# Wax Melter



## LSPender (Nov 16, 2004)

Need to get a wax melting system, Looking for ideas. Will be handling about 2 to 4,000 lbs per season. 

The cappings come out of a cowen wax spinner.

Thanks for your insight.


----------



## Scott J. (Feb 6, 2007)

In the Equipment/Hardware Review section there is a thread going on this subject.


----------



## jim lyon (Feb 19, 2006)

I have heard a lot of good things about the Cook and Beals melter and know of one bigger operator who uses it alongside his Cook and Beals spinner with pretty good success. Personally I'm not a very big fan of melting wax at the same time as we are extracting just because of the extra heat and work involved when you are busy doing other things. I think I would lean more towards the Cowen melter (though I see it is no longer listed on their web site). Its kind of spendy but it is really a hands off system. Esentially it is just a big oven that you put 3 drums of cappings in (representing about 40 to 45 drums of honey) and everything melts and runs into heated holding/separating tanks. Seems pretty efficient and it can be located in a separate area.


----------



## Beeslave (Feb 6, 2009)

I know a few guys that have made melters from milk tanks. You have to have the correct style for it to work. Run hot water through the cooling coils and hang heat lamps inside so the top is the hottest. After filling it with cappings turn it on but start at a lower heat. Let it sit for a few days then turn the heat up and drain the honey out. I've seen some real nice honey come out of those melters before the high heat melting is started.


----------



## The Honey Householder (Nov 14, 2008)

I melt all my beeswax in season just in another room. We use a maxiant 400# bottling tanks. We melt over 2 ton a year. We avg. 200+ lbs a melting.


----------



## LSPender (Nov 16, 2004)

Ron, Why the bottling tank vs Maxants wax melter?
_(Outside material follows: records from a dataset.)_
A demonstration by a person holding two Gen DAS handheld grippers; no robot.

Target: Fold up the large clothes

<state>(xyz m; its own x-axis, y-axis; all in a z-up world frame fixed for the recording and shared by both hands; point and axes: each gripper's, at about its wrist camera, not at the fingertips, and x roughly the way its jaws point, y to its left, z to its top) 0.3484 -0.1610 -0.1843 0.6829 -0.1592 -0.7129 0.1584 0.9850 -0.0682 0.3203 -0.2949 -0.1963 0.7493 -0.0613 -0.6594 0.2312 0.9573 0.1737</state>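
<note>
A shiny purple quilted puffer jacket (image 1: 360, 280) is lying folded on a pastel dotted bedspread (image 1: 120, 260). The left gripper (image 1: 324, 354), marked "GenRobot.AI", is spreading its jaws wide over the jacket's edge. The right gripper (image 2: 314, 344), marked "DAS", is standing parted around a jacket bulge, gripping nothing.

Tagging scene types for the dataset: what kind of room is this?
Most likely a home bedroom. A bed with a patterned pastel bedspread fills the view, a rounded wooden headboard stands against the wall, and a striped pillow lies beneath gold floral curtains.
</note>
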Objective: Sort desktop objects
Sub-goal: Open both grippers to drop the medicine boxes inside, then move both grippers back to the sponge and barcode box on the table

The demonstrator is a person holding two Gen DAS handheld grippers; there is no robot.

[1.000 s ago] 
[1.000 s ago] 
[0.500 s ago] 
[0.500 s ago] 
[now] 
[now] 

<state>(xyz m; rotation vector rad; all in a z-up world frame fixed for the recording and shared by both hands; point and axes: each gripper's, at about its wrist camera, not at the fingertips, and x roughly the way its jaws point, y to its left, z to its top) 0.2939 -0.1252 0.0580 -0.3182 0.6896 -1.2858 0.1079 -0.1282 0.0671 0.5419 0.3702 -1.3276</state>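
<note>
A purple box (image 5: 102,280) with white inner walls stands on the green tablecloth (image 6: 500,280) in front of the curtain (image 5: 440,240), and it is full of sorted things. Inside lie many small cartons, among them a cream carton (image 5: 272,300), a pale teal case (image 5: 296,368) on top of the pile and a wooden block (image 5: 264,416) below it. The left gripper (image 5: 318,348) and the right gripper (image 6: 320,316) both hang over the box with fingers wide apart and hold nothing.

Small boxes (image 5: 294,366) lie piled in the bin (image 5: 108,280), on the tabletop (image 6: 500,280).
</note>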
I see the wax melting tank has 2 vavles to run off honey & wax. The bottling tank has just a single vavle.

Also, how do you get the cappings into the tank?


Thanks,


----------



## jim lyon (Feb 19, 2006)

That's kind of the rub with some of those systems is rehandling the cappings unless you are doing it right beside your spinner. The big advantages of doing it at about the same time you are extracting is that you can salvage honey still in the cappings without darkening it too much and it is a lot more energy efficient.


----------



## Bud Dingler (Feb 8, 2008)

If final quality is an issue systems that bake the wax at high temps ruin the wax quality. Lots of operations running cook/beals at 200F. 

In my experience =the milk tank system with an old radiator and fan produces the best quality wax with a minimal investment and can be run at 160F to produce wax you can easily sell at 3-4$ a pound.


----------



## Trevor Mansell (Jan 16, 2005)

A friend of mine made a hot room based on the Cowen system. It uses a dryer element and fan ,he can do about 5 drums of capping's at a time . I thought about making one out of a old walk in cooler .


----------



## The Honey Householder (Nov 14, 2008)

LSPender, Maxants didn't have the wax melters back in the days. I just when to there web site to look at there melter. WOW!!! Prices sure have gone up over the years, but then again it has been a few years since I bought new equipment. The two drain would probly work better. 70% of my beeswax is sold in 4+ lb bars. I have a skid of them pictured on Ebay.

I just use a shovel to shovel the cappings in. Takes about 5 min. to fill and then just keep adding to it until you have enough wax in the tank. I use the same tank to heat my syrup for spraying frames this time of the year. The best thing about the water jacketed tanks they are easy to clean up. Just warm them up and wipe then out. For years we only run one tank for everything.


----------



## Allen Martens (Jan 13, 2007)

Was going to ask about wax melter option, but came across this thread so I will just continue it. I'm looking to melt about 2000 lbs of wax a year. Honey in the wax is not really not an issue for me as the cappings are coming from a cook and beals. Up until now I just brought my wax to a commercial render.

Never really considered a bulk tank, but I have several kicking around and this might be a good use for them.

What is the correct type of bulk tank?

Not quite picturing how a radiator and fan would work. Can someone enlighten me?

How do you deal with brood chamber frames?

Thanks


----------



## jim lyon (Feb 19, 2006)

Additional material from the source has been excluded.